В отношениях между Петром и Фридрихом Вильгельмом I было неизбежно некоторое охлаждение вследствие английско-ганноверского влияния, оказанного на Пруссию. Прусский дипломат в Петербурге Шлиппенбах должен был выслушивать упреки за непостоянство дружбы прусского короля и за то, что Фридрих Вильгельм I играет роль защитника Швеции. К счастью и для России и для Пруссии, интересы обеих держав были тесно связаны и такого рода нерасположение могло быть лишь временным [779]
. Петр, в сущности, не имел ни малейшего основания опасаться враждебных действий Пруссии.Зато можно было считать вероятным разрыв между Россией и Англией. Царь и некоторые лица, окружавшие его, находились в сношениях с партией претендента на английский престол Якова III. Так, например, в Англии узнали, что Петр во время пребывания в Париже несколько раз виделся с лордом Маром, принадлежавшим к этой партии, и что там происходили переговоры о заключении тесного союза между Россией, Швецией и Яковом III. Такие случаи повторялись. Лейб-медик царя Эр-скин (Areskin) состоял в тесной связи с якобитами [780]
. Нельзя удивляться тому, что король Георг относился с недоверием к России, что министр Стенгоп не раз жаловался русскому послу в Лондоне на ласковый прием, оказанный приверженцам претендента в России, и что многие современники считали возможным разрыв между Англией и Россией.К тому же в последнее время Северной войны английский флот не раз являлся в Балтийском море, показывая вид, что назначен для наблюдения за действиями русского флота. Между русским послом и английскими министрами происходили разные объяснения по этому поводу [781]
. Когда адмирал Норрис с английским флотом летом 1719 года явился в Балтийском море, царь отправил к адмиралу письмо, в котором требовал объяснения, зачем он прислан. Норрис отвечал в общих выражениях. Английский посланник в Швеции Картерет сообщил Брюсу и Остерману, что королева Ульрика Элеонора приняла посредничество Англии для заключения мира между Швецией и Россией и что английский флот находится в Балтийском море для защиты торговли английских подданных и для поддержания его медиации. В таких же выражениях писал к Брюсу и Остерману и адмирал Норрис. Русские уполномоченные на Аландских островах, «усмотря весьма необыкновенный и гордый поступок английских посла и адмирала», отвечали Картерету, что они не могут препроводить подобных писем к царскому величеству и проч.Петр не желал английской медиации: всякое вмешательство Англии в дела России могло сделаться опасным для последней. Однако и в 1720 году в Балтийское море явился английский флот, и Веселовский писал из Лондона, что Стенгоп написал ему письмо об отправлении Норриса в Балтийское море «для прикрытия областей Швеции и для содействия заключения выгодного для обеих сторон мира между Россией и Швецией». Царь приказал генерал-адмиралу графу Апраксину и рижскому генерал-губернатору князю Репнину не принимать никаких писем от Норриса и Картерета, «ибо всему свету известно, что адмирал Норрис послан на помощь в Швецию» и т.д.

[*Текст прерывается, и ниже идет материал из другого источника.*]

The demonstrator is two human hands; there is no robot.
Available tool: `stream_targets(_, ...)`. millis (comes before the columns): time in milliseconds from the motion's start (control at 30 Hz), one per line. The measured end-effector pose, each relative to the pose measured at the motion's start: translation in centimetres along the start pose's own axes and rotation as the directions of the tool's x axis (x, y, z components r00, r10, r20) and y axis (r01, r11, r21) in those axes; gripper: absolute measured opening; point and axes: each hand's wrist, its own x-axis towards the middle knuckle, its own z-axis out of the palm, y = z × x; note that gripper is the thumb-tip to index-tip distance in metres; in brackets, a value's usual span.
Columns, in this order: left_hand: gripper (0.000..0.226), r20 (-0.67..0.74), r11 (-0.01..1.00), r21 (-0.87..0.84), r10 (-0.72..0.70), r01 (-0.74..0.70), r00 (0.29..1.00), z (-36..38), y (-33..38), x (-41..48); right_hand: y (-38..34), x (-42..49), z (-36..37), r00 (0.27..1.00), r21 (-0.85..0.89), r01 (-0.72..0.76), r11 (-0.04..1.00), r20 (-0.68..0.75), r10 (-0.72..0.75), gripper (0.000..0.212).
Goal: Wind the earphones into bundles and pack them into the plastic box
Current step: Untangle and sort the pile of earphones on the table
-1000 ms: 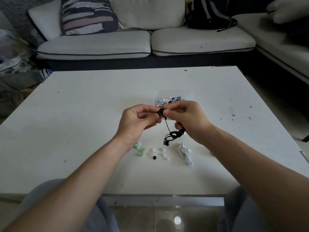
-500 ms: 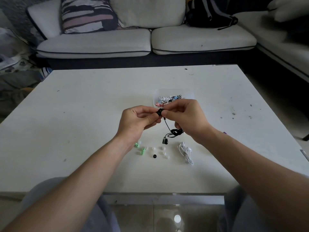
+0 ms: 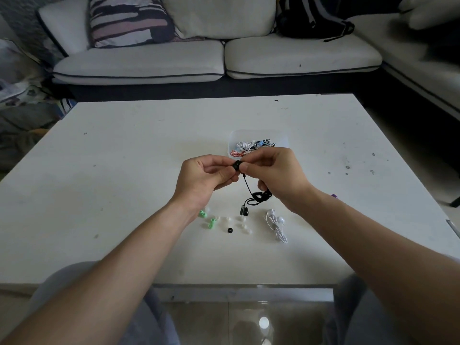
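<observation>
Both hands are held a little above the desk (image 3: 124,185), close together. The left hand (image 3: 204,178) has its fingers (image 3: 225,173) curled, and its thumb and forefinger pinch one earbud of the black earphone (image 3: 237,166). The right hand (image 3: 278,173) pinches the same earbud from the other side. Its lower fingers are curled round the wound part of the cable, which shows as a small black bundle under the palm. One thin cable hangs from the earbud down to this bundle. The second earbud hangs low near the desk; I cannot tell if it touches.

Behind the hands, partly covered by the right one, stands the clear plastic box (image 3: 258,134). In it lie several wound earphones (image 3: 245,145), white, red-and-white and blue, in a loose heap.

On the desk near the right wrist lies a white earphone (image 3: 276,224), wound into a long bundle. Left of it, small ear tips (image 3: 211,223) are scattered: green, white and one black.
</observation>
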Motion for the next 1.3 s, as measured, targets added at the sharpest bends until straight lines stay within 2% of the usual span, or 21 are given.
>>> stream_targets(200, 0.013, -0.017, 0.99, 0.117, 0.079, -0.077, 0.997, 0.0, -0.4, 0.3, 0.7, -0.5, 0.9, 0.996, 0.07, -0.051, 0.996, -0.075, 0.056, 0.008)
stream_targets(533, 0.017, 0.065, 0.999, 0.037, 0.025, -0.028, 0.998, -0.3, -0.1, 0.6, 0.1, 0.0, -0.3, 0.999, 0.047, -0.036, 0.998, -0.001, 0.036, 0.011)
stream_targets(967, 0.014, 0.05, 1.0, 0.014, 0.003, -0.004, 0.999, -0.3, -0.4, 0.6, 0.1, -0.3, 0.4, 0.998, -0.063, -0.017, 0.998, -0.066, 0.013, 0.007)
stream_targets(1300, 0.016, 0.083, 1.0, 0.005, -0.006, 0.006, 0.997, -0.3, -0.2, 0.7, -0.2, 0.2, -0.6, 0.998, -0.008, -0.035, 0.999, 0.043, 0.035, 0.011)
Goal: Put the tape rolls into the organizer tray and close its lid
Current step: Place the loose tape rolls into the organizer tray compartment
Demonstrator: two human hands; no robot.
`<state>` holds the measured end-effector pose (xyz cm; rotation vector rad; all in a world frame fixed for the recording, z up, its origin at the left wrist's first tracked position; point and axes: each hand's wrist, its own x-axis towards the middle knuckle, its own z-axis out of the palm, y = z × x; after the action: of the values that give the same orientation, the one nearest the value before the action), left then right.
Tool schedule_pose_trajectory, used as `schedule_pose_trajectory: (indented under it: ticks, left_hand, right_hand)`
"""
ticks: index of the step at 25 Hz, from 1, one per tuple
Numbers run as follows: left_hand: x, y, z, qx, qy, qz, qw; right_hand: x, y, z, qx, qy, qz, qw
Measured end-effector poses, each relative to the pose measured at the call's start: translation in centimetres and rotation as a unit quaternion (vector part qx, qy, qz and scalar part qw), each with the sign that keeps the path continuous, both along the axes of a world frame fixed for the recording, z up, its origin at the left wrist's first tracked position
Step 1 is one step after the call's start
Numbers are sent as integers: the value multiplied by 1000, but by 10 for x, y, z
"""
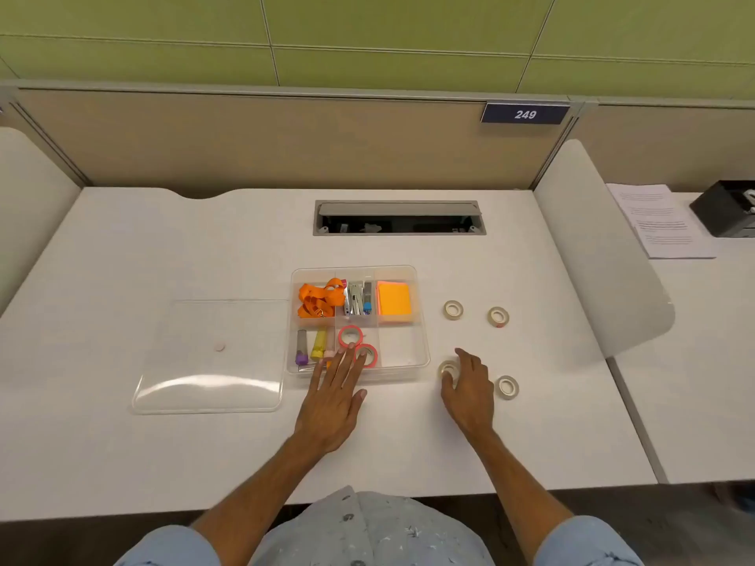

Доказательством того, что английская демонстрация не произвела действия, служило энергичное продолжение военных действий. И в 1720 году русское войско высадилось на берегах Швеции, и опять было превращено в пепел несколько городов и деревень. В Англии противники министерства смеялись над английским флотом, отправленным для защиты Швеции и преспокойно смотревшим на опустошение шведских областей русским войском.
И в 1721 году повторились крейсирование англичан в Балтийском море и высадка русских войск в Швеции на глазах у английского флота. Через Куракина Петр узнал о письме короля Георга к королеве Ульрике Элеоноре, в котором он советовал заключить мир, потому что Англия не может тратить так много денег на высылку эскадр. Очевидно, Швеция не могла рассчитывать на содействие Англии, а к тому же в Англии желали, уже из-за интересов торговли, некоторого сближения с Россией [782]
.В мае 1720 года в Петербург явился шведский дипломат для сообщения о вступлении на престол королевы Ульрики Элеоноры. В августе этого же года в Стокгольм был отправлен Румянцев с предложением возобновить переговоры о мире. Местом съезда уполномоченных обеих держав был назначен Ништадт, близ Або.
В Петербурге затем в начале 1721 года происходили переговоры о мире с Швецией с французским дипломатом Кампредоном. Ему было объявлено решительно, что царь может возвратить Швеции лишь одну Финляндию, ничего более. Кампредон отправился в Швецию.